Уходя с балкона, он продолжал наговаривать еще какие-то смешные прозвища, и я подумал, что трусость молодой голубки испортила ему маленький его праздничек.

Однако через несколько дней голубчешка сама пошла в спираль. Она так лихо выписывала петли, что прибежавший дядя Саша только ткнул пальцем в сторону балкона и довольно рассмеялся.

— Ах ты — забавушка, — радовался он, — вон чего набезумничала!

Тут же он не преминул обругать меня за то, что я корил голубку «воробьиным сердцем», хотя, право, мне такая мысль и не приходила в голову.

Стоило полюбоваться этой золотой четверкой, когда она вся враз или попеременке вытачивала в воздухе длинную стружку. Какая это была светлая радость для всех!

Прошла осень, зима, снова запахло югом, закурчавились кустики, слушая пение ручейков.

Дети Хмеля и Подружки стали мужем и женой и ничем не отличались от своих родителей. Их верт даже был стремительней и круче, чем у стариков.

Человек многие столетия выводил эту особую породу голубей, и теперь в груди у турманов билось молодецкое сердце, звавшее птиц к смертной игре и риску.

Молодые турманы, как капля на каплю, были похожи на стариков. И ворковали на тех же низких грудных нотах. И в воздухе вели себя совсем схоже.

И все-таки я безошибочно отделял их друг от друга: первым начинал верт старый Хмель. Он никому не хотел уступать своего права, добытого за целые десять лет жизни.

И теперь, когда солнце грело все теплей и теплей, голуби много раз поднимались в чистое небо.

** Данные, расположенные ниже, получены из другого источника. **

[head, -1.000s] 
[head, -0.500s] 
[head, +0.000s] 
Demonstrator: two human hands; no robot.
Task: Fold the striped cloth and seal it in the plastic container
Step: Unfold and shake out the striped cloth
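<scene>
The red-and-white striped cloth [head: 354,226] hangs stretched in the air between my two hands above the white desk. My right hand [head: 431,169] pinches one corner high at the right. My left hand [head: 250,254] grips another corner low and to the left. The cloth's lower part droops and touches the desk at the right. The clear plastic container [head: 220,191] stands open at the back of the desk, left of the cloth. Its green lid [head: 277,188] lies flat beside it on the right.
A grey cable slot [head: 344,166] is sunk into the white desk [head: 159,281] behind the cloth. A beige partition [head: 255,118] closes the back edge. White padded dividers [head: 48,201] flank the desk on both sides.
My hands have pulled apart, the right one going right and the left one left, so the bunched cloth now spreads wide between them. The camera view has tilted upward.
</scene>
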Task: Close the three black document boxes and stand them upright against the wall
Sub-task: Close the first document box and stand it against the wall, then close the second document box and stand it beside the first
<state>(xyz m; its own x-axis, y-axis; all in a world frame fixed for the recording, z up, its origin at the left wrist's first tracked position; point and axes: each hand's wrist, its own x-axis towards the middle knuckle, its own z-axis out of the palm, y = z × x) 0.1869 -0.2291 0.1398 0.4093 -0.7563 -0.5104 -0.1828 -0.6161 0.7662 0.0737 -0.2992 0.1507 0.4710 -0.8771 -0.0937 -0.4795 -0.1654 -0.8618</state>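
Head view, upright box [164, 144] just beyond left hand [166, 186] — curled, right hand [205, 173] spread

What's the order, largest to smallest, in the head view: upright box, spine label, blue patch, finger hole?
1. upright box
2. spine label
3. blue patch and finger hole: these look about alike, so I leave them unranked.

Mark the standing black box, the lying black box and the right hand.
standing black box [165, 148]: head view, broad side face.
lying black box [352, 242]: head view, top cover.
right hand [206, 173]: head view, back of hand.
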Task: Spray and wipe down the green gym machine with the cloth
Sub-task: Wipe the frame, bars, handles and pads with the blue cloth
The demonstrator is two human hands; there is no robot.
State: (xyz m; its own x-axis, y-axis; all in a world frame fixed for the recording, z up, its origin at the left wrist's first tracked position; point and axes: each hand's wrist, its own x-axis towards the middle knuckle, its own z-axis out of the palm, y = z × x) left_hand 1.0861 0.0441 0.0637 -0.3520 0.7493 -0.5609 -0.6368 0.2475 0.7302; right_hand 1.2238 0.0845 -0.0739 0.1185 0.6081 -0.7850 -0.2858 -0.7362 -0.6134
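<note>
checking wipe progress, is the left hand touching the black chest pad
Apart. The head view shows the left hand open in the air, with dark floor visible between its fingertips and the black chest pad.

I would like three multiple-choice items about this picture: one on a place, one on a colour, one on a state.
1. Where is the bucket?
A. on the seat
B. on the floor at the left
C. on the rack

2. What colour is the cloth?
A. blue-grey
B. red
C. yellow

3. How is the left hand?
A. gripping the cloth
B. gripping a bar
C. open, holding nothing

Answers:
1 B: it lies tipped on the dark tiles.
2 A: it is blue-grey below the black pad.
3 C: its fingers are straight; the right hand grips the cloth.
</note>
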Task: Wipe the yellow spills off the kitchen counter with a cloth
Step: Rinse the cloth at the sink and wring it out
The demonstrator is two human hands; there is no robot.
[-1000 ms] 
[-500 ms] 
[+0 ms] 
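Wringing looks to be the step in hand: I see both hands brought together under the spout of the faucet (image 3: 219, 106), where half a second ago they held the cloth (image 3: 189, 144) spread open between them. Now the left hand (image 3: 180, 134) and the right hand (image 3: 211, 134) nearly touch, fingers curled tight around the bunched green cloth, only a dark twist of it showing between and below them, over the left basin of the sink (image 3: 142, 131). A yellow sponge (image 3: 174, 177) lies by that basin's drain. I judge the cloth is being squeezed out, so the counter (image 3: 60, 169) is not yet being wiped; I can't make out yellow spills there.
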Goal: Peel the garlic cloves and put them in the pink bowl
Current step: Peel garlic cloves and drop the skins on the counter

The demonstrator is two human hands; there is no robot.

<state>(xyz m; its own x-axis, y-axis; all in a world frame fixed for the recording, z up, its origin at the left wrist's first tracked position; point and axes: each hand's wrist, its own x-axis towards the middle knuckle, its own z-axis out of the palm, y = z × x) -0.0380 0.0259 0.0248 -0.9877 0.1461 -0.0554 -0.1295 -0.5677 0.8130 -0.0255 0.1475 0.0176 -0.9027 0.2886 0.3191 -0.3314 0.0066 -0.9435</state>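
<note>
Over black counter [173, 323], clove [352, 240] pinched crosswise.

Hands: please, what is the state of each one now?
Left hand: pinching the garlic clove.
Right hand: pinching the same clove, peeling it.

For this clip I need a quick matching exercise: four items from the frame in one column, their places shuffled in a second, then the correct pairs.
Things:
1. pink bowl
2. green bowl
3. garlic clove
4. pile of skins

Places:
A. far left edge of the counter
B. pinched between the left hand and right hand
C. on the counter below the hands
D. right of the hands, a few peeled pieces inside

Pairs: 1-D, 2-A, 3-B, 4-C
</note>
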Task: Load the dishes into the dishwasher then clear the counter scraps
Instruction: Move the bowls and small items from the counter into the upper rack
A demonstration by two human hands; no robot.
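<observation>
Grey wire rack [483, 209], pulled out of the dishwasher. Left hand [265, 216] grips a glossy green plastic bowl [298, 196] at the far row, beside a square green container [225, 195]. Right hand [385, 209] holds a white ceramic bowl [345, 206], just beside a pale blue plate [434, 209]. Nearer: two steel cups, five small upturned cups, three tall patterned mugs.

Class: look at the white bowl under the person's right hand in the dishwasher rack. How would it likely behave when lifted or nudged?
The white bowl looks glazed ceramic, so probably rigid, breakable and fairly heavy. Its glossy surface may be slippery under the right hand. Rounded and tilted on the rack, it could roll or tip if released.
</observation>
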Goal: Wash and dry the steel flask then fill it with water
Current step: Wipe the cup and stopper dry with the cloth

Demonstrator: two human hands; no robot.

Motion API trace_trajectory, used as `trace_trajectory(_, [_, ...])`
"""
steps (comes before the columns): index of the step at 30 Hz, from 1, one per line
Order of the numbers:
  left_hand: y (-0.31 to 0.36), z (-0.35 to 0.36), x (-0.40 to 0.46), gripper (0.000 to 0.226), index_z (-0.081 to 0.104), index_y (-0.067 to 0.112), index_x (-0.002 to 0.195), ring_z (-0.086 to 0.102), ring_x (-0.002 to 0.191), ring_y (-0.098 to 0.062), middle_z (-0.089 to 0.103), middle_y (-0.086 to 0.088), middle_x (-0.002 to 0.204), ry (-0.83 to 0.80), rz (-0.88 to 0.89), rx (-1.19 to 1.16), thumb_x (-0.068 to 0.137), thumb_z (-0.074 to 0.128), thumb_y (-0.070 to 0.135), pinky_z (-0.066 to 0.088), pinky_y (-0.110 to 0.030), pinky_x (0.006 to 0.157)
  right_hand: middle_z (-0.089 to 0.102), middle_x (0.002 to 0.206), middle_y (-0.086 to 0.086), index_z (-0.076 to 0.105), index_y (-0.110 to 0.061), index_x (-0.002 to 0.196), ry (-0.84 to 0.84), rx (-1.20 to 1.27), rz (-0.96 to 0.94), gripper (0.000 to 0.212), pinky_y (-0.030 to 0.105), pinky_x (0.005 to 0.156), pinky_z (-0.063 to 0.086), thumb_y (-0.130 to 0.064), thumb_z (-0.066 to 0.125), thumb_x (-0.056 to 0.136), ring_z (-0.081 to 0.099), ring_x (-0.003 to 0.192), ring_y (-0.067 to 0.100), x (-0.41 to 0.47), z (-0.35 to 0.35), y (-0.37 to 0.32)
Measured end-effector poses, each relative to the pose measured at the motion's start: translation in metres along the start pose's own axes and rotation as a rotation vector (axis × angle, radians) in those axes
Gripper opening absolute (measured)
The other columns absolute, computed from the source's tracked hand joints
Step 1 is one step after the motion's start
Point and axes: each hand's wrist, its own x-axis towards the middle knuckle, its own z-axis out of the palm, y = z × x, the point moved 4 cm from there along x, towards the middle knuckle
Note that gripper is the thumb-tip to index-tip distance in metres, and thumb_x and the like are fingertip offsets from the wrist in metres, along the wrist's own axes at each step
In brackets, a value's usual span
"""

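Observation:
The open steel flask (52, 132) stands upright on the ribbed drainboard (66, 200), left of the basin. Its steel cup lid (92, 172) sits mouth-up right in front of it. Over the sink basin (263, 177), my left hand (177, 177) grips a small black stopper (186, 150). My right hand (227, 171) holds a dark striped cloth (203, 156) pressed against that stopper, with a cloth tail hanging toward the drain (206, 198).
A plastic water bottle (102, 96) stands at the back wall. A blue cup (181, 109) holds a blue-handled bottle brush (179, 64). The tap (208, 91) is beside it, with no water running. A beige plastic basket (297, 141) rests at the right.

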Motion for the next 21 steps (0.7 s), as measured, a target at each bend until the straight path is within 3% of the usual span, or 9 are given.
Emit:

Как-то утром, выйдя на балкон и окинув взглядом птиц, я увидел, что случилась беда. Хмель сидел на своей полочке, вяло опустив крылья, нахохлившись, будто его знобило.

Я взял птицу в ладонь. Старый турман чуть склонил голову и посмотрел на меня мутным оранжевым глазом.

Открыл птице клюв, и у меня сразу заныло сердце: на языке желтели творожистые налеты.

Это, без всякого сомнения, была страшная для голубей — дифтерийная оспа. Налеты могут разростись, закроют вход в легкие и задушат птицу.

Весь день на работе я чувствовал себя тоскливо, а вечером побежал в аптеку. Провизор по моей просьбе приготовил крепкий состав марганцовокислого калия и однопроцентный раствор метиленовой синьки.

Смазав рот и зев голубя растворами, я отсадил больную птицу на кухню.

Через несколько дней старику, кажется, стало лучше, — и я выпустил его на волю.

Голубь сейчас же бросился к жене.

Потом раздался резкий свист крыльев, и Подружка, круто набирая высоту, понеслась в синее небо. За ней трудно пошел Хмель.

Молодые турманы, еще не забывшие родителей, устремились вслед.

Вся четверка через несколько минут очутилась «в горе́». Птицы прошли по верхнему кругу раз, другой, третий, но никто не начинал верта.

— Вон что, — догадался дядя Саша, — голубка ждет, когда муж начнет вить петли. А он, Хмелюшко, видно, еще слаб.

Наконец Подружка не выдержала и кубарем пошла к земле. Она уже кончила верт и спрямила полет, а Хмель все ходил по кругу с детьми, ходил не впереди их, как всегда, а позади.

Потом один за другим ринулись вниз молодые турманы.

Хмель продолжал прямой полет, — медленный, вялый полет больной птицы.

— Изменило сердце старику, — расстроился дядя Саша. — Туго бедняге.

Хмель стал терять высоту. Мне подумалось, что гордый голубь первый раз в своей жизни возвращается с неба скучным косым путем, — что навсегда отошла его пора, пора огневой игры.

Но я ошибся. Турман нашел в себе силы и стал подниматься вверх. Наконец, набрав предельную высоту, старый голубь опрокинулся через голову.

Это были не прежние стремительные петли, а тяжелый верт больной старости. Но все-таки это был верт, — потребность сердца, жажда риска, не сломленные хворью! Это было торжество птицы, торжество ее храброго сердца!

Чем ближе к земле, тем стремительней и круче кувыркался Хмель. Бело-золотой клубок мелькал в глазах так, что у меня даже выступили слезы.

И я просмотрел, утерял ту незримую последнюю черту в воздухе, ту грань между жизнью и смертью, за которую не должен был залетать голубь.

Уже полная тишина стояла вокруг, уже дядя Саша принес мне в ладонях комок перьев и ломаных костей, а я все оцепенело смотрел прямо перед собой, будто надеялся, что раздастся рядом хлопанье крыльев и сядет на притолоку смелый золотой турман.

— Голубь насмерть бьется, а от обычая не отстает... Это уж так... Ничего здесь не поделаешь, сынок... — бормотал дядя Саша, и я слышал в голосе его трудные тоскливые нотки.

А я стоял и плакал про себя, молча прощаясь с этим храбрым и трепетным теперь уже мертвым сердцем.